As a lifelong advocate for vehicle efficiency I applaud this effort. They have gone ten times the distance that a Nissan Leaf is supposed to go with roughly the same size battery. Of course a flat course, ideal speed for the aerodynamics of the vehicle and no traffic lights would get the Leaf a long way towards that distance as well, and it is suitable for a large part of the general populations daily and family driving conditions.

By the way, the aerodynamics do come into play at 28mph. Here is an example. An ordinary bicyclist puts about half his/her energy into pushing air out of the way at about 10mph. That process goes to five times the effort when approaching twenty miles per hour and doubles again by the time 27mph is reached. My aerodynamically faired recumbent bicycle is probably similar in Cd to the "Schluckspecht" and I rode it across the U.S. in 2000 at a typical 20mph when riding flat ground. 28mph was what I reached when I added roughly equal electric drive power to it on a flat course racetrack event some years later.

Paul Gracey
6th September, 2011 @ 11:21 am PDT

This may be the year (2012) that Pikes Peak is won by an electric car. I do not think electric car are practical for most people at the moment but when battery reliability is improved and the costs come down they will definitely have a place.

The 24 hour record is probably the most relevant to most people and that currently stands at over 1000 miles with battery charging allowed.

Stephen Colbourne
21st June, 2012 @ 04:28 pm PDT

Mostly Everyone who has commented have made good points, all except for the whiners who do not get the idea that what these guys at BOSCH have done is to push & define the "envelope" a bit.
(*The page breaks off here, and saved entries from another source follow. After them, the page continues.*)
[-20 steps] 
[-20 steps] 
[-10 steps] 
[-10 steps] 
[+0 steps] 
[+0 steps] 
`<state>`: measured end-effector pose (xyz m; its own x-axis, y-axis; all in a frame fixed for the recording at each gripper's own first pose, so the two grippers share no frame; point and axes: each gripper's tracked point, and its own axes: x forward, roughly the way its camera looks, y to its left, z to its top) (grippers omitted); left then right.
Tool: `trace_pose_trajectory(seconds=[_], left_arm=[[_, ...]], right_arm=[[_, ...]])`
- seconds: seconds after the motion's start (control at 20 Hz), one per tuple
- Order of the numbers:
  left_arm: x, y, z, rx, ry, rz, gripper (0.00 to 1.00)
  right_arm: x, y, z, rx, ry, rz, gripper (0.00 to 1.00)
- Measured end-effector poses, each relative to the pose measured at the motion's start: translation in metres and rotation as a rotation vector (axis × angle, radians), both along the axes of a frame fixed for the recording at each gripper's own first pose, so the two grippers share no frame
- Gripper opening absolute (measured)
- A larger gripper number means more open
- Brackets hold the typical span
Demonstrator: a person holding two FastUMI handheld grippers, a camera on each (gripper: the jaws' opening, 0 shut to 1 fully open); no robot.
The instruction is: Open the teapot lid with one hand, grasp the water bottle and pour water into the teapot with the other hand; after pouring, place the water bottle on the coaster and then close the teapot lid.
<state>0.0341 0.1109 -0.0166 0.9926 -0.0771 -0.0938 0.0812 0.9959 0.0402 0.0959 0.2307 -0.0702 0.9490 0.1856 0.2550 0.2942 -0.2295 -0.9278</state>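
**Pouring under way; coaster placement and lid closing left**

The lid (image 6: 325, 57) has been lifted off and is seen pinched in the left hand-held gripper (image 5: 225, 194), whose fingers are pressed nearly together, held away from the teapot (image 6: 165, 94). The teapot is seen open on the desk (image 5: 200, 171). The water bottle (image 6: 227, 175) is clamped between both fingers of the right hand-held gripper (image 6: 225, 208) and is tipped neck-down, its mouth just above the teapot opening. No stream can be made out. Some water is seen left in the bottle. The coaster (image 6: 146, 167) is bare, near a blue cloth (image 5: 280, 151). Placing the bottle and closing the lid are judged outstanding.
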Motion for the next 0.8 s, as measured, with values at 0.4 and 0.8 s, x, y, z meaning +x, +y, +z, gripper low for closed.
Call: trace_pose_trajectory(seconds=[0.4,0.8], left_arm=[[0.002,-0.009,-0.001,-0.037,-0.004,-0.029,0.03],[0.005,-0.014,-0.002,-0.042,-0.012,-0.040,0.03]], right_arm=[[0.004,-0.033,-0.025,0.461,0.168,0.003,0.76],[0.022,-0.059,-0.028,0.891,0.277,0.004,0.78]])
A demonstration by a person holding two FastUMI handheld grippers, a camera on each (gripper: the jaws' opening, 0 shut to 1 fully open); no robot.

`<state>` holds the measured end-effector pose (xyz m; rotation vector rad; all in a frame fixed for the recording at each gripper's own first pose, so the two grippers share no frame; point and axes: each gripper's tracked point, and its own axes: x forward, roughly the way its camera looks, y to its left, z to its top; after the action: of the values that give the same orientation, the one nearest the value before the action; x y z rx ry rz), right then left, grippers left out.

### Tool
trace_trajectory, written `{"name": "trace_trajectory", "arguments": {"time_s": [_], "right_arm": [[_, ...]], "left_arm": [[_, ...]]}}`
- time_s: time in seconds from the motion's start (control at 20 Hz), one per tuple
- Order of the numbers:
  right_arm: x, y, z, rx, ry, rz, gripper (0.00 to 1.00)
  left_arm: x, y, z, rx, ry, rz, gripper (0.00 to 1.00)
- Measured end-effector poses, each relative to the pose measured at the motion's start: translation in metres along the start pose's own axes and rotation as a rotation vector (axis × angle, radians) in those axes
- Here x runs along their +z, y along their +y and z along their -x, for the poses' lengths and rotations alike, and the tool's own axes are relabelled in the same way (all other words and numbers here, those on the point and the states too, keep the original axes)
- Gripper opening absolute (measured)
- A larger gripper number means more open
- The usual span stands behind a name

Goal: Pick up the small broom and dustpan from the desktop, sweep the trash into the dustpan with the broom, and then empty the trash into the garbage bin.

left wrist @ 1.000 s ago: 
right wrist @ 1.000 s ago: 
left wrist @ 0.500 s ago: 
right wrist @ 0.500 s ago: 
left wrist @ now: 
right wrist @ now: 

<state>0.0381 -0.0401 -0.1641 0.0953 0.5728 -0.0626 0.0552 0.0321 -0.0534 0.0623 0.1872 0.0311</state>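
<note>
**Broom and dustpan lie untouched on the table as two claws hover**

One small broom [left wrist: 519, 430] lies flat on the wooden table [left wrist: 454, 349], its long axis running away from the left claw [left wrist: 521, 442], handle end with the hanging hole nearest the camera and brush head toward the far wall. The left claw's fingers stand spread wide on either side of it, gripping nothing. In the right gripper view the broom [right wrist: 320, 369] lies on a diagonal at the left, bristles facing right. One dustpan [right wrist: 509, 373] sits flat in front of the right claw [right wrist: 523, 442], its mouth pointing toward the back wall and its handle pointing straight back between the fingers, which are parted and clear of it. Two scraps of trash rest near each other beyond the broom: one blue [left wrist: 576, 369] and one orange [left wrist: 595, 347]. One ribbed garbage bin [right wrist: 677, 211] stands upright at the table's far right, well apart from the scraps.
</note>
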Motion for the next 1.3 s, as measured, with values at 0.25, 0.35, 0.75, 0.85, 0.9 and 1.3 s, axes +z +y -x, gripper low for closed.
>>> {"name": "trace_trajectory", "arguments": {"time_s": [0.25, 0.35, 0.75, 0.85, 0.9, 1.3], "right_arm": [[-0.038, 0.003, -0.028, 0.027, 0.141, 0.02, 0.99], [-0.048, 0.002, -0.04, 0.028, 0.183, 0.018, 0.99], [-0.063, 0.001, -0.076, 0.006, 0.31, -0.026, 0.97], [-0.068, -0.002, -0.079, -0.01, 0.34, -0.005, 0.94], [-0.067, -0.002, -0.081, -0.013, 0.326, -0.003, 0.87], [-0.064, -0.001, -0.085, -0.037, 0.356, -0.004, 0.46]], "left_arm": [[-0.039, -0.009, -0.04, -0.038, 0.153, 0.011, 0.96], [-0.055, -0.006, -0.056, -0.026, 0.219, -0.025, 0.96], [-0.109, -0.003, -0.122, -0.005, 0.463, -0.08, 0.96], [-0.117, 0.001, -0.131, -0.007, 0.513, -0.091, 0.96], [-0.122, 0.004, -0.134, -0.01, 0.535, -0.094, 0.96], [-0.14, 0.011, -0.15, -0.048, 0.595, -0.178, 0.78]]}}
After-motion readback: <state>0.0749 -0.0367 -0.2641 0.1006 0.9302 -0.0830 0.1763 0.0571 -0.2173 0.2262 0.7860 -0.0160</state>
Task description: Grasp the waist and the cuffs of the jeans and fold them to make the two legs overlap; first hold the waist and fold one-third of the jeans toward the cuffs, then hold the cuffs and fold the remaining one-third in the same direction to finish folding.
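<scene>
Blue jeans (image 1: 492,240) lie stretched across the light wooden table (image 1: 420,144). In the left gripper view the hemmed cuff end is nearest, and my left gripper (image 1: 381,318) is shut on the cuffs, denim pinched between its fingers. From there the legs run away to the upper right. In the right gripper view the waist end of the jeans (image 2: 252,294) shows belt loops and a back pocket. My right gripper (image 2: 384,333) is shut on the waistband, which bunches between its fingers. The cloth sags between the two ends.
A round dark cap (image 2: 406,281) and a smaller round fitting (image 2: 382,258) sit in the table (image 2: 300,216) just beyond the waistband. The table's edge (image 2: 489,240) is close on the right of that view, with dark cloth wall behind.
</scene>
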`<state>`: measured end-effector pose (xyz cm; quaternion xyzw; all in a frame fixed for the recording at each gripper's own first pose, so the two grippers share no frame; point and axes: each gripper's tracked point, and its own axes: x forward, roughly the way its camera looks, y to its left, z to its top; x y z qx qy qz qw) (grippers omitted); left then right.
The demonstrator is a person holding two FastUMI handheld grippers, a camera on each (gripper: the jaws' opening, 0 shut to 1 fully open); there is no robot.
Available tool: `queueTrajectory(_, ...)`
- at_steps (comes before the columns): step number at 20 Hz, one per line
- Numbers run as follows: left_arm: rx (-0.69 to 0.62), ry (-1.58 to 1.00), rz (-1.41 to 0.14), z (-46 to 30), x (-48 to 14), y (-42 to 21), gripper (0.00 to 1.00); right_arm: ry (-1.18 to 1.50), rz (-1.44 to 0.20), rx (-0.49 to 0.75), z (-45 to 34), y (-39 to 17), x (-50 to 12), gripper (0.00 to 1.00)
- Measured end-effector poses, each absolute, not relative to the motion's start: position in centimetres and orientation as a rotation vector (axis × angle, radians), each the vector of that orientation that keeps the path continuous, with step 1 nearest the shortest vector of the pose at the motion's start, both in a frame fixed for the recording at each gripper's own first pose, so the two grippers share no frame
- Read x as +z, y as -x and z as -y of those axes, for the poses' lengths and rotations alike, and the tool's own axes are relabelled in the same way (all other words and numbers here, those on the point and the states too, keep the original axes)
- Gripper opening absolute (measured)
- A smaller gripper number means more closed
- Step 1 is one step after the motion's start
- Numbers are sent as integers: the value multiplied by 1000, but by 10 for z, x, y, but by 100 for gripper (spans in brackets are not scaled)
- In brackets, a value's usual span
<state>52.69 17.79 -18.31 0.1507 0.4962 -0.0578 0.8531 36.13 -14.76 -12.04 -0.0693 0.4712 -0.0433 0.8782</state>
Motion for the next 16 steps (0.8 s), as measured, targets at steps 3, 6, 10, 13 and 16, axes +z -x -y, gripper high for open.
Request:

An aerodynamic car built of light & strong materials can carry most everyone as far as they TYPICALLY need to go every day and in some cases, for many days. Where the charge comes from is really not relevant. Yup, it matters to cut down on coal & oil power but for the time being simply using less and using well it a big step forward. Over the next several years a new class of lithium based batteries will emerge that ALL should have at least 3 times denser power, charge & discharge up to 10 times faster, have ZERO heating and burning issues, and should have a life span something like 5 times greater. As this evolves so also will an array of solar cell technologies, along with sharply better biomass sources, along with more wind & wave generators, and finally, a smarter sturdier grid system. So, where the juice comes from will, over time, matter less. However, being able to get around town quick, cool, & cheap can and should happen now.